BRIEF | Restate the entire listing word for word.

########################################

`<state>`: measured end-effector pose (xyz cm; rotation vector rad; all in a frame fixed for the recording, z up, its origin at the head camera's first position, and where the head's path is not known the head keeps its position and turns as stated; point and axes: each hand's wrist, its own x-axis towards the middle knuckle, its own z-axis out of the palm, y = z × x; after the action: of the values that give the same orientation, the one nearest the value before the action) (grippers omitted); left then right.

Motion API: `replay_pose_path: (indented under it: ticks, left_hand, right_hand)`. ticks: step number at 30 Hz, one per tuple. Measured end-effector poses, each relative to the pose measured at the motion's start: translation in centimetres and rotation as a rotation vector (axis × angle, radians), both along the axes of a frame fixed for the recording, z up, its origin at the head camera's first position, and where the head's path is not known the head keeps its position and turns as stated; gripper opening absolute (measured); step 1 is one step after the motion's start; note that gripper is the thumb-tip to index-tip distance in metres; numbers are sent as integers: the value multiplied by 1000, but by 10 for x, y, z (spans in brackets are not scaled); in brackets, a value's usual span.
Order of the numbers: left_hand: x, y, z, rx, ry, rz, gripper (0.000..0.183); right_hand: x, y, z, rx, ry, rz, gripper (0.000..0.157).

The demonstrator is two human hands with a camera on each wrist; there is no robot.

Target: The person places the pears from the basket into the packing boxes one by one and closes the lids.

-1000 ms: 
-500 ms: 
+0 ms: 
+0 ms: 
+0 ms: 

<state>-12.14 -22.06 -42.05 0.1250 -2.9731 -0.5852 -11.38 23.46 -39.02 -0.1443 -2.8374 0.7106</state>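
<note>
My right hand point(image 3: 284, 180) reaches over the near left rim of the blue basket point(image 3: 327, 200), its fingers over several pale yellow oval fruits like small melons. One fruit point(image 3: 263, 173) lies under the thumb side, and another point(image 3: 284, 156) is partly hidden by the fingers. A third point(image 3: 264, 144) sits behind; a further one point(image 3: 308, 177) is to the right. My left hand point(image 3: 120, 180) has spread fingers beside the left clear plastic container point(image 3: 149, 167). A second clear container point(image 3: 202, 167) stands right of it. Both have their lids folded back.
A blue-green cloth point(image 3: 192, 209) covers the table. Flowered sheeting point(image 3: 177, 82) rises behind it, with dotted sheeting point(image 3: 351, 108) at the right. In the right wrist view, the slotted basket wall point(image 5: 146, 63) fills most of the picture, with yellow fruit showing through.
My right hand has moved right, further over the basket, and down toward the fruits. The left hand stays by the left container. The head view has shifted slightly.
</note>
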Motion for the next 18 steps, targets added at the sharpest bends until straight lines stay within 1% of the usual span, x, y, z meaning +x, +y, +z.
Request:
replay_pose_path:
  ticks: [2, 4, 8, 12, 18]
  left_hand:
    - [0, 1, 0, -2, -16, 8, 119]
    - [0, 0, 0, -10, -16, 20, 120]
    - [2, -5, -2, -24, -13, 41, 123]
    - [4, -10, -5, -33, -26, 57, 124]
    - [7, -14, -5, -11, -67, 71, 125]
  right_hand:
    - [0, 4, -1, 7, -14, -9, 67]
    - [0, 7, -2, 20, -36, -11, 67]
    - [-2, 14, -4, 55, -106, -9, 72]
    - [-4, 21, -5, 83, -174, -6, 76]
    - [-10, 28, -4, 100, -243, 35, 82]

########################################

OUTPUT FOR THIS TASK |
`<state>`: measured end-effector pose (xyz cm; rotation vector rad; all in a frame fixed for the recording, z up, its origin at the head camera's first position, and where the head's path is not known the head keeps its position and turns as stated; point and axes: each hand's wrist, its own x-axis towards the middle knuckle, its own z-axis out of the palm, y = z × x; after the action: of the values that give the same orientation, the one nearest the value before the action) (grippers omitted); left then right.

Motion API: `replay_pose_path: (indented under it: ticks, left_hand, right_hand)`. ticks: step number at 30 Hz, one per tuple. Measured end-effector poses, each relative to the pose measured at the motion's start: translation in centimetres and rotation as a rotation vector (axis × angle, radians), both along the axes of a frame fixed for the recording, z up, its origin at the head camera's first position, and where the head's path is not known the head keeps its position and turns as stated; gripper opening absolute (measured); step 1 is one step after the motion's start; note that gripper is the thumb-tip to index-tip distance in metres; numbers are sent as integers: the value multiplied by 1000, but by 10 for x, y, z (spans in brackets are not scaled); in brackets, a value's usual span.
Order of the numbers: left_hand: x, y, z, rx, ry, rz, gripper (0.000..0.183); right_hand: x, y, z, rx, ry, rz, gripper (0.000..0.157).

The demonstrator is two human hands with a camera on each wrist; there is no robot.

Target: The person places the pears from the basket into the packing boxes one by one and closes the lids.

-1000 ms: 
-500 ms: 
+0 ms: 
+0 ms: 
+0 ms: 

<state>-12.14 -22.06 -42.05 0.1250 -2.9731 -0.5852 -11.38 23.46 -39.02 -0.1443 -2.8374 0.7106</state>
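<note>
My right hand point(image 3: 284, 180) reaches over the near left rim of the blue basket point(image 3: 327, 200), its fingers over several pale yellow oval fruits like small melons. One fruit point(image 3: 263, 173) lies under the thumb side, and another point(image 3: 284, 156) is partly hidden by the fingers. A third point(image 3: 264, 144) sits behind; a further one point(image 3: 308, 177) is to the right. My left hand point(image 3: 120, 180) has spread fingers beside the left clear plastic container point(image 3: 149, 167). A second clear container point(image 3: 202, 167) stands right of it. Both have their lids folded back.
A blue-green cloth point(image 3: 192, 209) covers the table. Flowered sheeting point(image 3: 177, 82) rises behind it, with dotted sheeting point(image 3: 351, 108) at the right. In the right wrist view, the slotted basket wall point(image 5: 146, 63) fills most of the picture, with yellow fruit showing through.
My right hand has moved right, further over the basket, and down toward the fruits. The left hand stays by the left container. The head view has shifted slightly.
</note>
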Motion for the next 18 steps, targets added at the sharpest bends until straight lines stay within 1% of the usual span, x, y, z meaning +x, +y, +z.
Request:
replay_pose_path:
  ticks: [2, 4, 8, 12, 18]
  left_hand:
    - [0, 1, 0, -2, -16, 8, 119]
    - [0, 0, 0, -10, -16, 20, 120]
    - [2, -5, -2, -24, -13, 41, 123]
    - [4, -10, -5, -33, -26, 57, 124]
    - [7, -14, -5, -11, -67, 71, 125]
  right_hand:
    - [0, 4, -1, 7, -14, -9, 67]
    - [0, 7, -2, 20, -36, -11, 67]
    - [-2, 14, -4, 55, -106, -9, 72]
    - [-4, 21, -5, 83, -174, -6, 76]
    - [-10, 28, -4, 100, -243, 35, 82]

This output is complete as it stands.